PROBLEM TO SOLVE: Please repeat, from the entries that follow, the lines from the one containing "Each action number" through the one containing "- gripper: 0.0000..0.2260" exactly, adding nothing.

(Records contained in a dataset)

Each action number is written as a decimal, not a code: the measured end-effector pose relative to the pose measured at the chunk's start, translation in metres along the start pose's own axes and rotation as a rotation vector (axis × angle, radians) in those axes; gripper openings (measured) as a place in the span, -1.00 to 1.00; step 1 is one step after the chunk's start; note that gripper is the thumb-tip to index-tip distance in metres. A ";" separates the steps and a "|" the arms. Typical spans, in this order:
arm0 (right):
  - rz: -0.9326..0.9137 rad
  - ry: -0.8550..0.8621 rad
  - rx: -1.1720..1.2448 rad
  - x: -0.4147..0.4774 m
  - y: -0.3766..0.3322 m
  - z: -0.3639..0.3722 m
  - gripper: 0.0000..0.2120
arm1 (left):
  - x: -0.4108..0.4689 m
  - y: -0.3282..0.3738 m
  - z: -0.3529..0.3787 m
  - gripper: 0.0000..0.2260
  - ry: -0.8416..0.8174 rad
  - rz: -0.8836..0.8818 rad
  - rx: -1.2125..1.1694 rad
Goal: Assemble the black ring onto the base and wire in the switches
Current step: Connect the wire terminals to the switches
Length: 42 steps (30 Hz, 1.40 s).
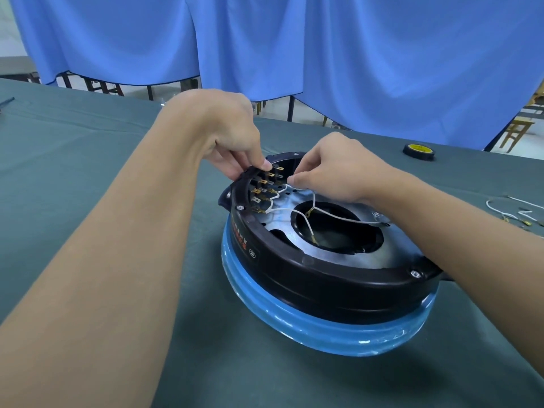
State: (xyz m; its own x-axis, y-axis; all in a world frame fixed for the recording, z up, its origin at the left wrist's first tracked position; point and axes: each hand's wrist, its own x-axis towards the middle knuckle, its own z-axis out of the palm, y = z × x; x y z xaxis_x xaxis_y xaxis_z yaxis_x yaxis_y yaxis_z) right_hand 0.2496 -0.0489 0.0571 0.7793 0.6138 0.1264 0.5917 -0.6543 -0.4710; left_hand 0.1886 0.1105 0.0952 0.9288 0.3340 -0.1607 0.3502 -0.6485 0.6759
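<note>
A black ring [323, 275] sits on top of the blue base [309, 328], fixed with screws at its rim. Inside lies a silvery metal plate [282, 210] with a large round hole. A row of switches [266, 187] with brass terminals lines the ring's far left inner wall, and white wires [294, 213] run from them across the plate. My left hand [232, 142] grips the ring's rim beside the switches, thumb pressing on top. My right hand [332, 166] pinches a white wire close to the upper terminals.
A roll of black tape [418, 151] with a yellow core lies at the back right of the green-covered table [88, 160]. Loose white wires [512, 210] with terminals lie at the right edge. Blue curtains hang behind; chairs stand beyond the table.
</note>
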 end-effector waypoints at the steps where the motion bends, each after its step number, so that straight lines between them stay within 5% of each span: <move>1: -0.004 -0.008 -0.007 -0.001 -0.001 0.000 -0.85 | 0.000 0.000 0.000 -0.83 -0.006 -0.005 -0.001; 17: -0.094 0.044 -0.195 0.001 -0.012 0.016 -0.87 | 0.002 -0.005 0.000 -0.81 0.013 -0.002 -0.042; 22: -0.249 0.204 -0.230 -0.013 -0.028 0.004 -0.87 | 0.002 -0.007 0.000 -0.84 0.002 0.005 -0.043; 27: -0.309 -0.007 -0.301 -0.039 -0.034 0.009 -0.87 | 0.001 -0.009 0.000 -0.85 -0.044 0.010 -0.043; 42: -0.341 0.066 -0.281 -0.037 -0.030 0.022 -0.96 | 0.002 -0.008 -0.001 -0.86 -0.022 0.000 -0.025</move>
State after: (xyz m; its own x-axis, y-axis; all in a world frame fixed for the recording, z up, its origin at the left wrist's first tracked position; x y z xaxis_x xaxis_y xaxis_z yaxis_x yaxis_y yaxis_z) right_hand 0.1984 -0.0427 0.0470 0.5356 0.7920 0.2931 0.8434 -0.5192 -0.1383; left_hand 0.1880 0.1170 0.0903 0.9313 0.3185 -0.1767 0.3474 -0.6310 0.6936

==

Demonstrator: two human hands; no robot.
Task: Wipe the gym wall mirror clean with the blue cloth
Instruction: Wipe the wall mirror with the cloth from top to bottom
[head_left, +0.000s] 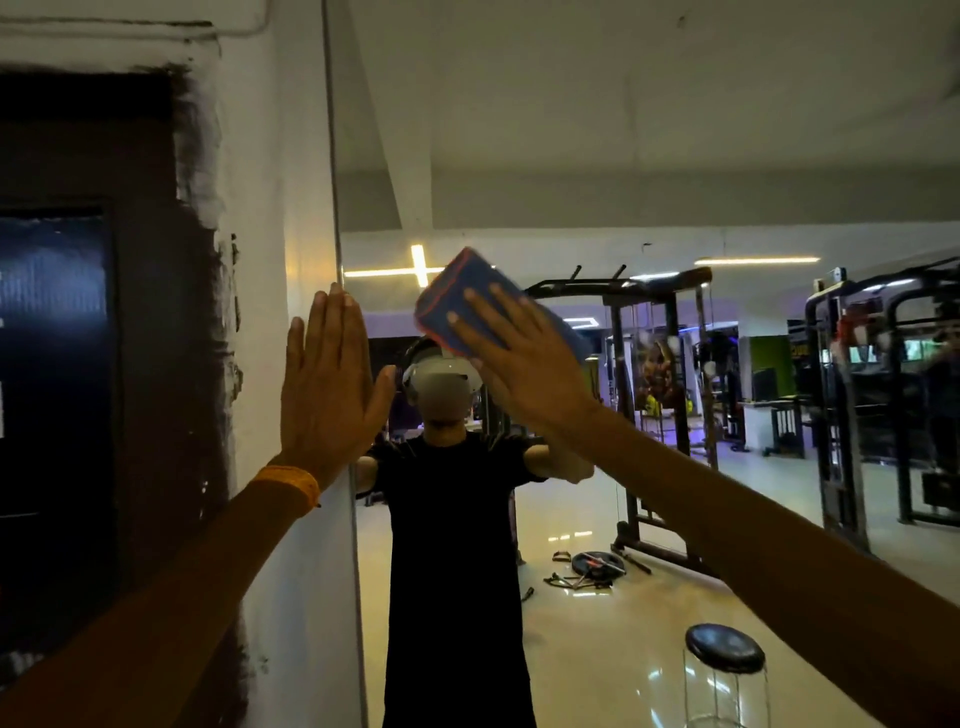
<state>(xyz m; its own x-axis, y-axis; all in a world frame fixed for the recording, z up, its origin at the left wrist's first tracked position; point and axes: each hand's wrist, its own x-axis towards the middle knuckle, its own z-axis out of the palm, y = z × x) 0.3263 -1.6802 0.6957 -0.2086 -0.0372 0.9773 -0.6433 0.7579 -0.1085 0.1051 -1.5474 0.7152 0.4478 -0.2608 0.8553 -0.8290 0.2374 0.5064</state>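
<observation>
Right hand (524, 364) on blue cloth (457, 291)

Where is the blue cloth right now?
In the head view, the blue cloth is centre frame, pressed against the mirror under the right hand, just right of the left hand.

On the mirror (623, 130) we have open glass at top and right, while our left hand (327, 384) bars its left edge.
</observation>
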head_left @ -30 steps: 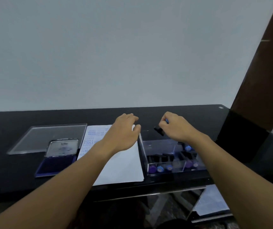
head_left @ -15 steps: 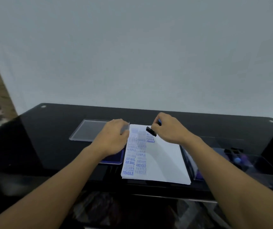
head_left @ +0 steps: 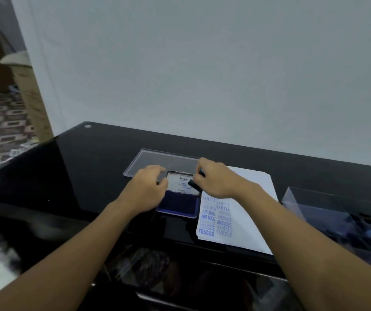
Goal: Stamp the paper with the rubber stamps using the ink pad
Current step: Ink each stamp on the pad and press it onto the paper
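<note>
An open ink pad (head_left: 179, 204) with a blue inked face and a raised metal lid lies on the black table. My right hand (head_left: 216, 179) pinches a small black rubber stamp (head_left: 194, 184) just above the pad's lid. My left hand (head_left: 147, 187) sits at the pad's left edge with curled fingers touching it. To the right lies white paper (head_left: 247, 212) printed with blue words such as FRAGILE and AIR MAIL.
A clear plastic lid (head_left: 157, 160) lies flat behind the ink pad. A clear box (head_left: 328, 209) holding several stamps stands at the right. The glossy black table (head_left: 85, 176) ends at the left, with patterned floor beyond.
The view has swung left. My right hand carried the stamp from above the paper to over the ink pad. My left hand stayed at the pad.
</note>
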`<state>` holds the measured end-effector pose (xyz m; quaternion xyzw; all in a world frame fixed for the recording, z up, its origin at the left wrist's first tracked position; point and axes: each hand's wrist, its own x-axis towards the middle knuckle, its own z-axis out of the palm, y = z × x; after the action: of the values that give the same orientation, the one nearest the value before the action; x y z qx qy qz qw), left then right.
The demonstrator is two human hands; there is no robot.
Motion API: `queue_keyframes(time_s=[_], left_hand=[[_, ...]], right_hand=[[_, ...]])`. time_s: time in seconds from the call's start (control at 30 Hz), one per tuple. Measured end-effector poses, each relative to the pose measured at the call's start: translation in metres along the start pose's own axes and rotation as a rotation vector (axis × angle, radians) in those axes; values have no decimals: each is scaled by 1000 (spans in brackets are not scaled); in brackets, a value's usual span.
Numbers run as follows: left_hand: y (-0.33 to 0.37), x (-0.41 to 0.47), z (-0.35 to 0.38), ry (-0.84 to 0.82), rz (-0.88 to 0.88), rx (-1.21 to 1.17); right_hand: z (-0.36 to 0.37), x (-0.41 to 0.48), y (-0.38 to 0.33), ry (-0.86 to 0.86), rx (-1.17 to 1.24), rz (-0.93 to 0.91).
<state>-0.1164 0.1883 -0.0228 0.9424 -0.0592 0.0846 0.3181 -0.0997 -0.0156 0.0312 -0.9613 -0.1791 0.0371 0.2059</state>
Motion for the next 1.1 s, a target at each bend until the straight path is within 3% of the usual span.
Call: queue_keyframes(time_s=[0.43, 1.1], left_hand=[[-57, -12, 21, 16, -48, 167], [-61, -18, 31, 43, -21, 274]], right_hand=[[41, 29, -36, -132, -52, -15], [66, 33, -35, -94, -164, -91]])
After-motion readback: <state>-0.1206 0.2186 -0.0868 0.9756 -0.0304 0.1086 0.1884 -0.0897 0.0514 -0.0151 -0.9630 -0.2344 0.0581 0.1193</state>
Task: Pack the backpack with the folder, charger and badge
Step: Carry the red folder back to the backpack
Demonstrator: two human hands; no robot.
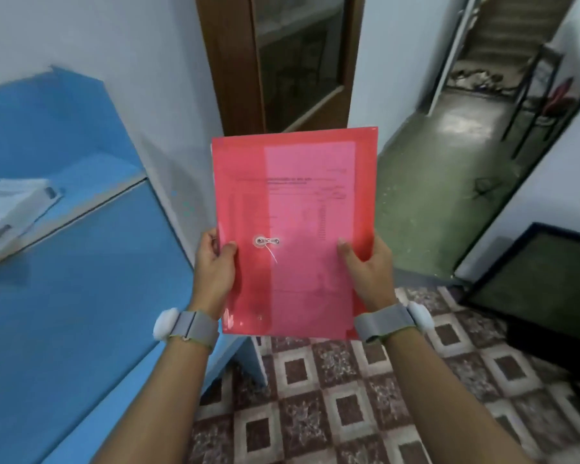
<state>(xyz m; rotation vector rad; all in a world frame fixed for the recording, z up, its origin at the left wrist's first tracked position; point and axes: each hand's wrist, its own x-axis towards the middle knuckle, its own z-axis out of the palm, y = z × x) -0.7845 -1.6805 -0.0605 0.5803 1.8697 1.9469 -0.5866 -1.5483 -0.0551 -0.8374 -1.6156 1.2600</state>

EXPECTED OUTPUT:
Each action number is written as a decimal, not a code: the measured end-effector pose relative to the pose measured at the chunk's start, translation in metres along the start pose's own axes and rotation as a rotation vector (axis × angle, radians) in those axes; gripper openings (measured) as a place in the span, -1.00 to 1.00; step 1 is one step after the chunk's start; note that gripper is the thumb-tip to index-tip distance in metres. A ";" separates the steps and a "|" the arms. Typical spans, in this order:
arm0 (right):
  - rz: -0.9326..0.9137 rad
  - ry: -0.8550..0.8621 rad
  - rx: -1.1720..1.2448 rad
  - x: -0.4147..0.4774 m
  - y: -0.3766..0.3322 m
  - z: -0.3639..0.3722 m
  - gripper: 0.0000..0.2120
arm1 (left):
  - x: -0.4108..0.4689 m
  - y: -0.3282..0.3738 m
  - z: -0.3529..0.3787 m
  - gripper: 0.0000..0.2260

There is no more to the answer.